Mais tout cela suppose la série déjà formée ou du moins perçue : or, il s’agit de déterminer à quelle condition la série se laisse percevoir, en d’autres termes, quelle est, pour l’esprit, la condition d’existence de la série.

249. En toute question, la première chose à faire est de déterminer le point de vue que l’on se propose d’étudier dans l’objet. Par exemple, l’homme a de tout temps recherché la mélodie, l’harmonie, la cadence, le rhythme : or, il y a des sons rauques, doux, éclatants et sourds ; il y en a de plaintifs, de gais, de flûtes, etc. Cette manière de considérer les sons, ce point de vue qu’ils offrent à l’observateur suffisait-il pour constituer la musique ? Non : il fallait découvrir un autre point de vue sans lequel l’art ne pouvait exister ; ce point de vue était l’échelle des sons.
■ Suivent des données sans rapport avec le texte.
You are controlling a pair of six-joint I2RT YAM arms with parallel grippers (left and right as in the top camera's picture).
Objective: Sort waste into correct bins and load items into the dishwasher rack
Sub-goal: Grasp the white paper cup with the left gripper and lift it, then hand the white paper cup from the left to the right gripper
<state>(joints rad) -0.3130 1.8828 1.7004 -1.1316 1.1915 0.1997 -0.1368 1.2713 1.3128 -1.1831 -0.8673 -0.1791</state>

Le botaniste s’occupe avant tout du classement des végétaux : or, ainsi que nous l’avons fait remarquer, les plantes se présentent à l’observateur sous une multitude de points de vue, tous aussi naturels les uns que les autres, mais parmi lesquels il en est un qui, à lui seul, constituera la science. Ce point de vue n’est ni la taille, ni le climat, ni l’utilité, ni la tige, ni la feuille, ni la fleur,

  1. Tout cela signifie que la syntaxe ne peut, dans aucun cas, tenir lieu de dialectique. (Note de l’éditeur.)